“Featuring the industry’s first MCU with Bluetooth Channel Sounding, NXP’s MCX W series enables edge devices with secure multi-protocol wireless for Matter, Thread, Zigbee and Bluetooth Low Energy,” according to the company, which explained: “Bluetooth Channel Sounding standard improves the accuracy and security of distance measurement compared to traditional Bluetooth for applications such as secure access, asset tracking and indoor way-finding.”
The first MCX W families each have a pair of Arm Cortex-M33 processors – a 96MHz core for application processing, and the second to run the radio (core speed not yer revealed).
MCX W72x (block diagram above) is the channel sounding version, and has 512kbyte flash plus 170kbyte ram with the radio processor, while its application processor gets 2Mbyte flash plus 256kbyte ram.
Channel sounding is processed in a dedicated ‘localisation compute’ accelerator, and the memory is sufficient to support connectivity stacks, said NXP, while the radio subsystem can run “the full Thread or Zigbee stack alongside the Bluetooth Low Energy stack”.
MCX W71x (left) has half the memory and no channel sounding.
The company sees these in simpler single-chip IoT devices, or as a wireless co-processor for a powerful host in more complex products.
In all the devices announced so far, Bluetooth LE 5.x with 24 simultaneous hardware connections is supported, and receive specs for the 2.4GHz radio are 106dBm 125kbit/s, 102dBm 500kbit/s, 97.5dBm 1Mbit/s or 95dBm 2Mbit/s. Transmit is up to +10dBm.
The M33 application processor gets Arm’s TrustZone for securely separating multiple code blocks, and there is an integrated root-of-trust.
“MCX W series helps accelerate compliance with upcoming cyber security regulations such as the US Cyber Trust Mark and European Cyber Resilience Act, and other security standards such as IEC 62443, leveraging an integrated Core Profile EdgeLock Secure Enclave that protects sensitive security functions and natively supports EdgeLock 2go services,” said NXP. “It also includes device authentication, secure boot, and secure firmware install and update.
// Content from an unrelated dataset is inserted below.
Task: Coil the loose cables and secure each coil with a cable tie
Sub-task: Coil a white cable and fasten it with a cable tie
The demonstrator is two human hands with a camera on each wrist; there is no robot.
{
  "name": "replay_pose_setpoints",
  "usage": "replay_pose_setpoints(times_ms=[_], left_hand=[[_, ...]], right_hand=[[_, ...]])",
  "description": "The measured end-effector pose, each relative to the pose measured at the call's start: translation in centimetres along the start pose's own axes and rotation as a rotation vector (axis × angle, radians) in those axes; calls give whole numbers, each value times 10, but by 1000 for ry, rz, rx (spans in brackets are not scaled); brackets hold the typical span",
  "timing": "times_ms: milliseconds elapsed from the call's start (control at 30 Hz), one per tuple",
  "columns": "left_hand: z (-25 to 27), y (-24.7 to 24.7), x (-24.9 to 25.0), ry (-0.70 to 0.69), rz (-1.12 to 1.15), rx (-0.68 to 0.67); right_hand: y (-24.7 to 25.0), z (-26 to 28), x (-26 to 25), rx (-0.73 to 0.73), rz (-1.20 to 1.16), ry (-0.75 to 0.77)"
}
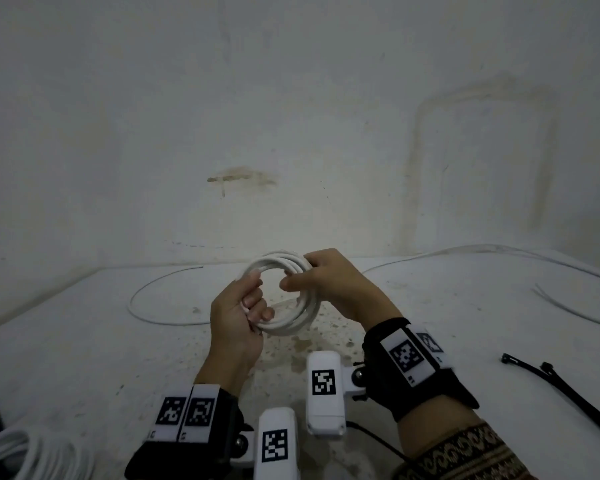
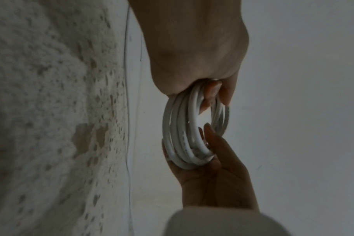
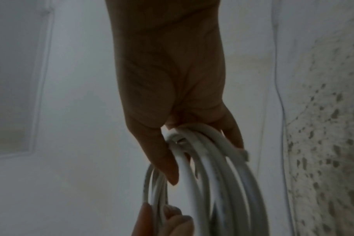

It accelerates connectivity standards’ cryptography with secure key install and management in untrusted manufacturing sites.”
As secured over-the-air-upgrade is supported, end user equipment can be upgraded “as consumer needs change and connectivity protocols like Matter continue to evolve”, said NXP.
Industrial applications
Potential industrial use is supported by operation over -40 to 125°C, interfaces such as CAN-FD featuring in the series, and NXP’s 15 year product longevity programme to which the parts are subject.
Development tools are built around the MCUXpresso suite and will include wireless-certified boards, a debug probe and stacks for Matter, Thread, Zigbee and Bluetooth Low Energy.
The MCX W series will begin sampling in the second half of this year, starting in a 7 x 7mm QFN48 package.